On my Harrison quick change toolpost I have a block that has a Morse taper hole, for drilling obviously. I have never used it and having seen John using a dial gauge on his toolpost I decided to make a fitting from an old drill to do the same on mine. So far so good. I cleaned the old drill up and cut the fluted part off it and grabbed an adapter to fit it in the Morse 5 to 4 adapter I use in the headstock mandrel. As I put it in I remembered something Mick said the other day about the taper size, he doubted whether it was MT5. So I decided to investigate as it has always stuck out too far from the nose. A bit of blue on the taper and a plug in and bugger me he's right!

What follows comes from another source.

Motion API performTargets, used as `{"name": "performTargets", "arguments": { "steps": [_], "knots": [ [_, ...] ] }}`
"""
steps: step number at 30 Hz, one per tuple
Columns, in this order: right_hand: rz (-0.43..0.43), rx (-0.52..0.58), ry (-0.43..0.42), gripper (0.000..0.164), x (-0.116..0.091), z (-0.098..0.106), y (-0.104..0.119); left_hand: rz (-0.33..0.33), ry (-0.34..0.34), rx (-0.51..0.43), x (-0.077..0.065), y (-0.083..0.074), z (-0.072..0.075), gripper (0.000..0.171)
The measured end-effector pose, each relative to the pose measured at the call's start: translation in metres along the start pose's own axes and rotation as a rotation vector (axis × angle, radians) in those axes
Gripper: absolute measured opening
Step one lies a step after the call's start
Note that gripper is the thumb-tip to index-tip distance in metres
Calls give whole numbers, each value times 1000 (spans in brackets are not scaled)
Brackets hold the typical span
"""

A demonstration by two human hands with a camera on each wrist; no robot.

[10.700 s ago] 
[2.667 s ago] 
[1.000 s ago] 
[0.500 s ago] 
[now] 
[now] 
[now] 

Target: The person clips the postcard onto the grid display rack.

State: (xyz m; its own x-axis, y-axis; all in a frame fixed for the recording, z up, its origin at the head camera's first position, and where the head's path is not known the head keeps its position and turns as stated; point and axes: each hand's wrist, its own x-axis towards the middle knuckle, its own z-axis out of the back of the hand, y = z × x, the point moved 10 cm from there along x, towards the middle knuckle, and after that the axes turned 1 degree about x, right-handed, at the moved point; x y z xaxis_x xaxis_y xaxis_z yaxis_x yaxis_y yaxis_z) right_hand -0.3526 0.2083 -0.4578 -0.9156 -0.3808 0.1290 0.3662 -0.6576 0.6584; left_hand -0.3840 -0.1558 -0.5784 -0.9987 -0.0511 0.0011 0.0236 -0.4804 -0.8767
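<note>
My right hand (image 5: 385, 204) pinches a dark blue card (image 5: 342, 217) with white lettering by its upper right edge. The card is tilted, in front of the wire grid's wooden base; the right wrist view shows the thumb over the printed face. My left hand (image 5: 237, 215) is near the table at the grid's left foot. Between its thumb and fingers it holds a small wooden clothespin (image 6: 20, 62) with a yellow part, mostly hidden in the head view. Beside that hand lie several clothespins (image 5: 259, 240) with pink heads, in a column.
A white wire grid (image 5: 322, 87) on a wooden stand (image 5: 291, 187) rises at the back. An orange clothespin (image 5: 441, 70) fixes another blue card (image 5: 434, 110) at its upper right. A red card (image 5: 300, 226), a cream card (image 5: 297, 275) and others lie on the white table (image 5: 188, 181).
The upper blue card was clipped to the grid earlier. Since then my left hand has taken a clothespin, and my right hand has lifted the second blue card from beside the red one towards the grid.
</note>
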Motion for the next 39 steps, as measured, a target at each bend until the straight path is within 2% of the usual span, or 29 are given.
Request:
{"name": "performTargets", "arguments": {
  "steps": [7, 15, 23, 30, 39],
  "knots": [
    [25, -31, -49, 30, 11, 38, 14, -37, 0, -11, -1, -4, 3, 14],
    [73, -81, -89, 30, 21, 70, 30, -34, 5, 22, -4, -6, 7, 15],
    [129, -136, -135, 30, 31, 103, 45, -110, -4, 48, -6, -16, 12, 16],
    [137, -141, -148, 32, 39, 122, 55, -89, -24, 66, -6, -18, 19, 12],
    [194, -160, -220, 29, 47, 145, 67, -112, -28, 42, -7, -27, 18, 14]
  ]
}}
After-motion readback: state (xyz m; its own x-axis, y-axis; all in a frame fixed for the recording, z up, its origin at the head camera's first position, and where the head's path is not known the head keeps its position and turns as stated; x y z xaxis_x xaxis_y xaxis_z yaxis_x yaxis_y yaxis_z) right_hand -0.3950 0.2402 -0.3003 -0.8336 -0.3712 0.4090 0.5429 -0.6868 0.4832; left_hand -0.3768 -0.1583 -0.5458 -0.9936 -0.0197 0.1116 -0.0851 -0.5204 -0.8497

It's nowhere near an MT5 and I have been happily turning between centres on it for 20 years!
So, I started digging.... I could find nothing and another thing I couldn't find was the specification sheet for the lathe I was sure I had! So I decided to go to the source and rang Heckmondwyke. Would you believe it but the only bloke who could have answered my question retired four weeks ago. They have no information about these older lathes, someone decided the archives were taking up too much space.
So, back to tinternetwebthingy...
My mandrel is 1 3/8"! bore and 1 5/8" at the screwed nose. (That's another thing, according to all the information I have found they discontinued the screwed nose before mine was made!) So another trawl on the web. What I've found is a reference to the internal radius at the nose is bored out to 1degree 26minutes and they say this translates to 1.5 degrees on the top slide to give this taper. This doesn't sound right to me, according to me there are 60 minutes in a degree so this isn't entirely accurate. Still, it's somewhere to start from!
So Mick, apologies to you, forget the MT5 centres and please let me know if this squares with what you found with your Harrison which is just about identical to mine.
I'm going to go back in and see what I can do about making an adaptor that fits! The clock is on hold for a while!
12:00 and I've made me dinner. Jack is walked and I'm sat down.... I went back in and decided that the most pressing matter was not the clock but a new centre that actually fits the mandrel. It will be soft but that's no problem as it has no wear on it.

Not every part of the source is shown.